Il vertice della creazione
A partire da questi dati fondamentali, tutta la letteratura biblica dell’Antico come del Nuovo Testamento sviluppa coerentemente questa visione secondo la quale l’essere umano è al vertice della creazione visibile, fatto di poco inferiore agli angeli (Sal 8); e se è vero che unico per uomini e bestie è il destino mortale del corpo (Qo 3,19), è non meno vero che l’uomo ha dignità infinitamente superiore ad ogni altra creatura terrena poiché la sua anima immortale è destinata ad una vita che è per sempre.

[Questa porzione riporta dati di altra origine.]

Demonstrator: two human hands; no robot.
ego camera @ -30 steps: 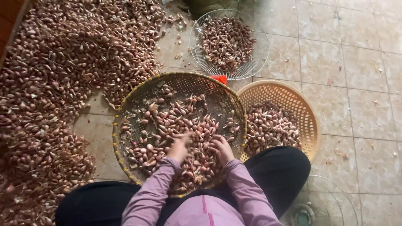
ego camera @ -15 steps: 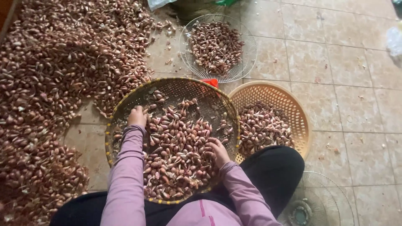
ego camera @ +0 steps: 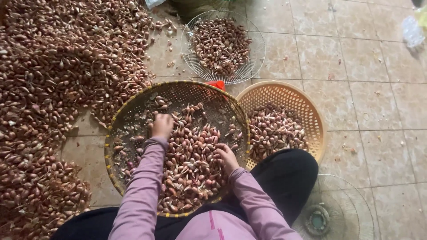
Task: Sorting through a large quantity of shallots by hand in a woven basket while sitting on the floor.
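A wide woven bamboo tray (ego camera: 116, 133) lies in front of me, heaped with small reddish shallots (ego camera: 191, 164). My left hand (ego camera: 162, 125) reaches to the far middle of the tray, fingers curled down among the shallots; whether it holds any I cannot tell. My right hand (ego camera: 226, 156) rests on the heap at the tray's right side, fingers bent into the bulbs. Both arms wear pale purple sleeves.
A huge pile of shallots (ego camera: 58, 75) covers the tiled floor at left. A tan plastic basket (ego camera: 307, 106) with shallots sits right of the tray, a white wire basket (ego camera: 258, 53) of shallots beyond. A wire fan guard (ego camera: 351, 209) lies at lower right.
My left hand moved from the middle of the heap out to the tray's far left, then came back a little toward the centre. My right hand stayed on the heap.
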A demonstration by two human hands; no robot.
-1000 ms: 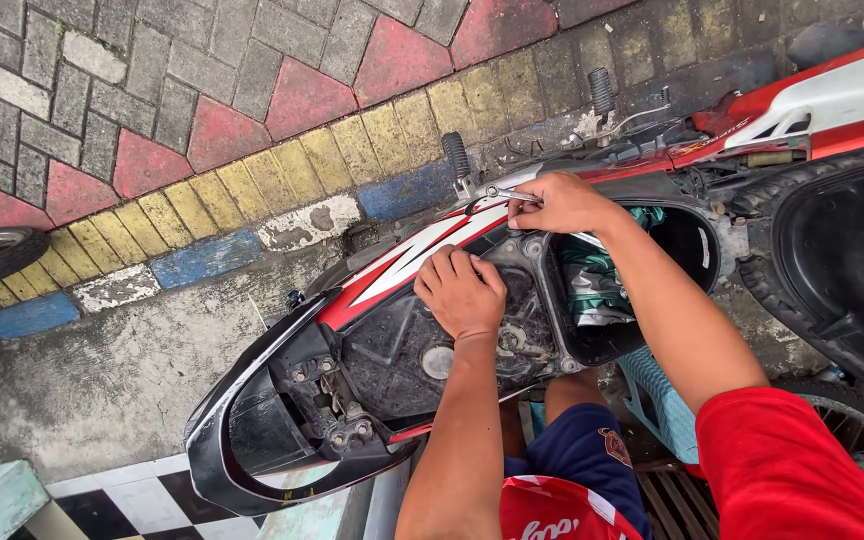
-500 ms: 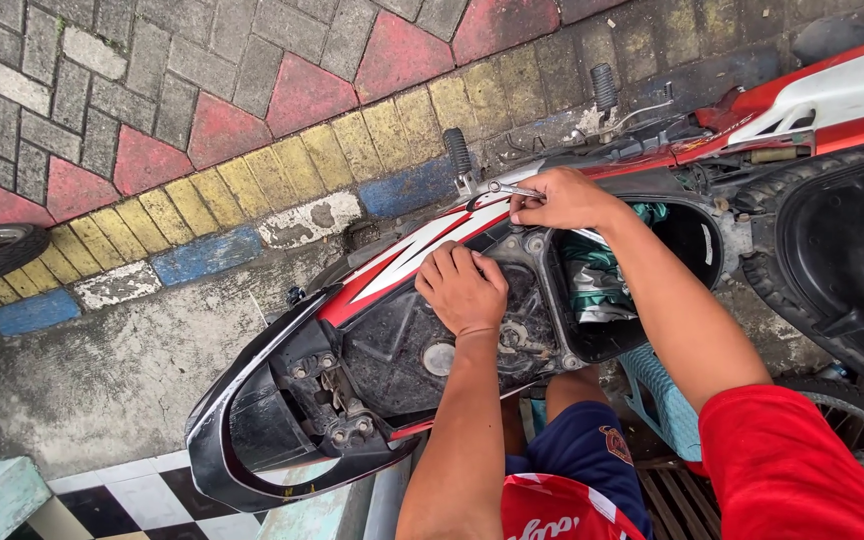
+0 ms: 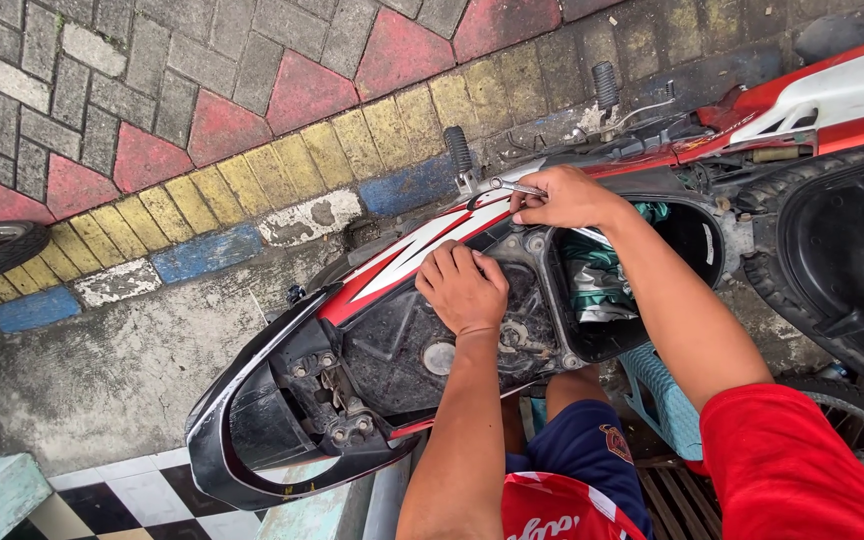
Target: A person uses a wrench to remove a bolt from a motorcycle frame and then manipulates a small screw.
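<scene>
Paving bricks (image 3: 252,110) in grey, red and yellow run behind a stripped motorbike rear body (image 3: 372,350). On its dusty black underside the left hand (image 3: 464,288) rests, fingers curled together, holding nothing. Beside it, the right hand (image 3: 564,198) has its grip closed around a slim metal tool (image 3: 514,187) at the red-and-white panel's edge.

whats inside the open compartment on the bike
In the compartment lies crumpled green and white cloth or plastic. The right hand and forearm cross its upper part, so what lies beneath them cannot be seen.
</scene>
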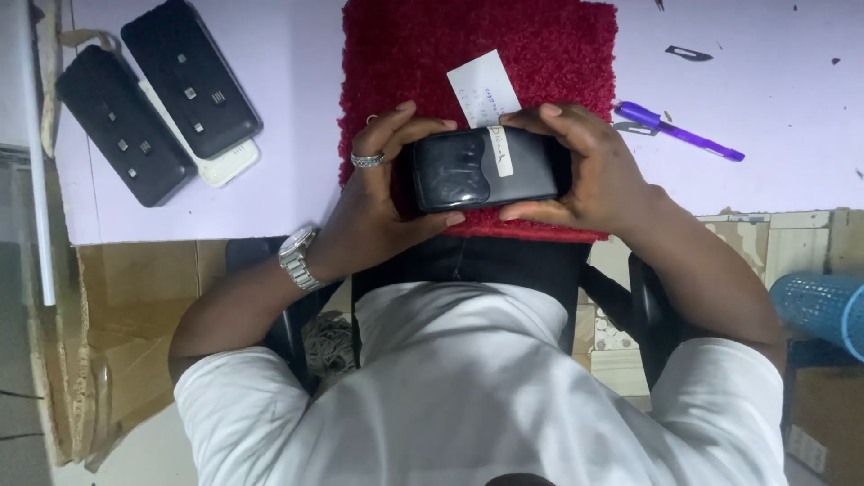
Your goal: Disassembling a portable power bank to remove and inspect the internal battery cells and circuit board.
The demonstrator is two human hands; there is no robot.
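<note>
Left hand [382,193] and right hand [589,171] are both grasping a glossy black rectangular phone [486,168] over the red shaggy mat [477,54], 2 black power banks [153,94] lying at 10 o'clock.

One head camera looks steeply down, close over the desk [270,189].

Two black power banks [157,94] lie side by side at ten o'clock on the pale lilac table [792,99], stacked over a white one [225,164]. A purple pen [677,131] rests at two o'clock. A white paper slip [481,85] sits on the red shaggy mat [477,45] at twelve. A blue mesh basket [823,310] lies at four o'clock.
</note>
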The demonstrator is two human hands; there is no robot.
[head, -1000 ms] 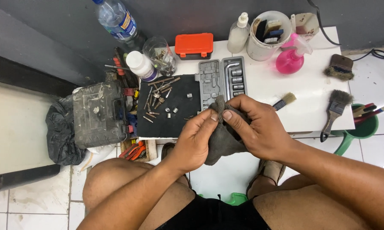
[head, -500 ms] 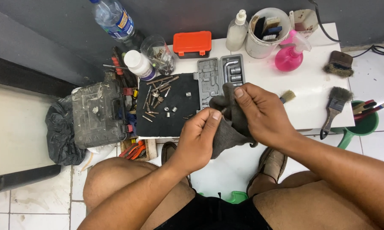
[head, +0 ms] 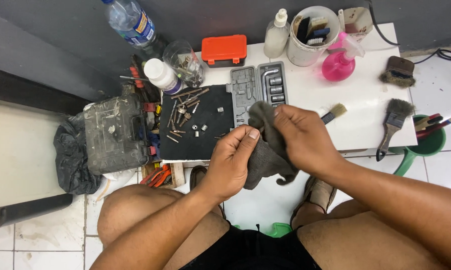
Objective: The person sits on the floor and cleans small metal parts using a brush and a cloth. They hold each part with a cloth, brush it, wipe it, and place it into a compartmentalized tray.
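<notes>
Dark grey rag (head: 265, 155), centre frame above my knees: I am pinching it closed in my left hand (head: 230, 167) while my right hand (head: 300, 137) is gripping its upper fold, working best with cloth bunched tight.

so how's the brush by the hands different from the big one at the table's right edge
The small brush has pale bristles and a dark handle, half hidden behind the right hand; the big brush has wide grey bristles and shows whole. The small one lies with bristles pointing up-right, near the hand; the big one's handle overhangs the white table edge. Both lie flat, untouched.
</notes>
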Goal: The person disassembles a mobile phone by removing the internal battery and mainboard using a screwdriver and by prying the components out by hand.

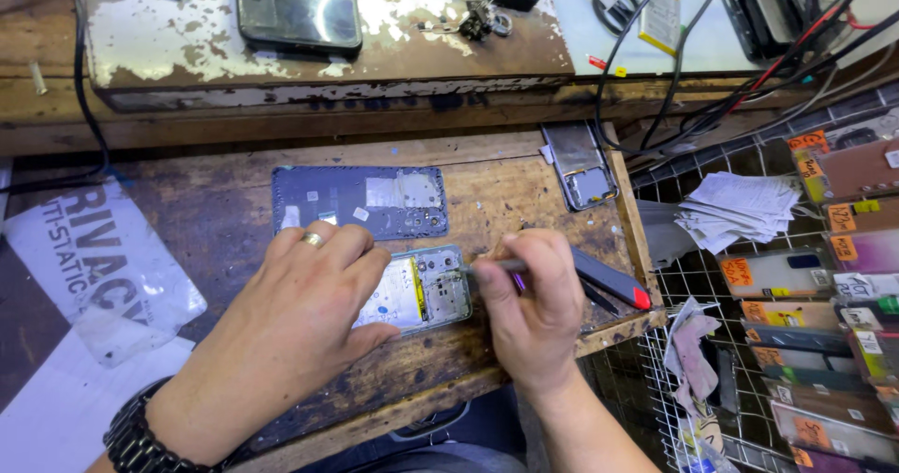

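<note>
Fingers (524, 258) of the right hand (534, 309) grasp a screwdriver (496, 266); left hand (290, 328) presses the opened phone (426, 290) beside orange-labelled cases (815, 290).

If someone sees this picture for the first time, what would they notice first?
First, the two hands at the centre: the left hand presses down on an opened phone while the right hand works on it with a thin tool. Just behind, a blue back cover lies flat on the worn wooden bench.

Scarred wooden workbench (524, 187), raised shelf with peeling white paint (412, 51), wire-mesh rack (674, 407) at right
</note>
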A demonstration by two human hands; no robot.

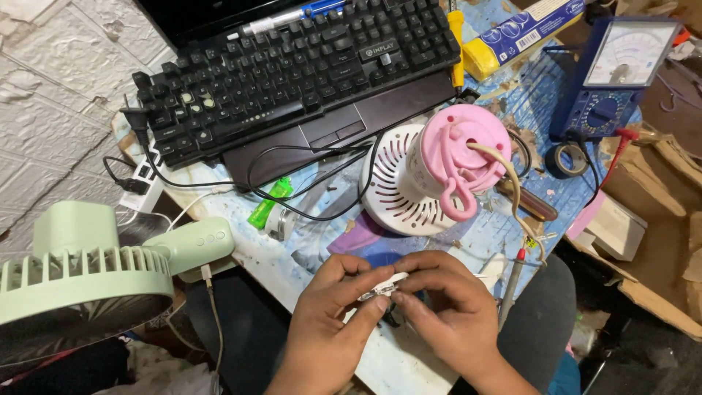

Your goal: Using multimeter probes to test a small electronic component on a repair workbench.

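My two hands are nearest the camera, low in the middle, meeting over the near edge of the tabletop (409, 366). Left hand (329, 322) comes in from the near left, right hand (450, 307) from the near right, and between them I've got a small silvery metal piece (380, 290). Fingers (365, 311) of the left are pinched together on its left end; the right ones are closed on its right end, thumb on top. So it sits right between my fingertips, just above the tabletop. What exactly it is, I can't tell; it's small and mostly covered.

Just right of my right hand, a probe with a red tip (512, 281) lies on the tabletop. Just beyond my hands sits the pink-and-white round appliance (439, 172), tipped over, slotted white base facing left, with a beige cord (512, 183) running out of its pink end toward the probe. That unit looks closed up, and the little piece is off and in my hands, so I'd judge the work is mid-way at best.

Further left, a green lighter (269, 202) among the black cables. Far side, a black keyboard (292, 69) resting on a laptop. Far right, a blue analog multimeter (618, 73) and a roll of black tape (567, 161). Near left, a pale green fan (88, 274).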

Con il mistero dell’Incarnazione, poi, Dio stesso, Signore e Padrone dell’universo e di tutte le creature in esso contenute, assume la natura umana e la eleva a nuova inaudita grandezza; innestati in Cristo con il battesimo, gli uomini redenti diventano figli di Dio ed entrano così nell’orbita gravitazionale della Divinità, sempre più vicini a Dio e sempre più ‘lontani’ dalle creature inferiori. Alla luce di queste riflessioni risulta evidente che la deriva di certo ecologismo e in particolare di certo animalismo è, nei presupposti e nei fatti, negazione della fede cattolica nell’opera della creazione e della redenzione.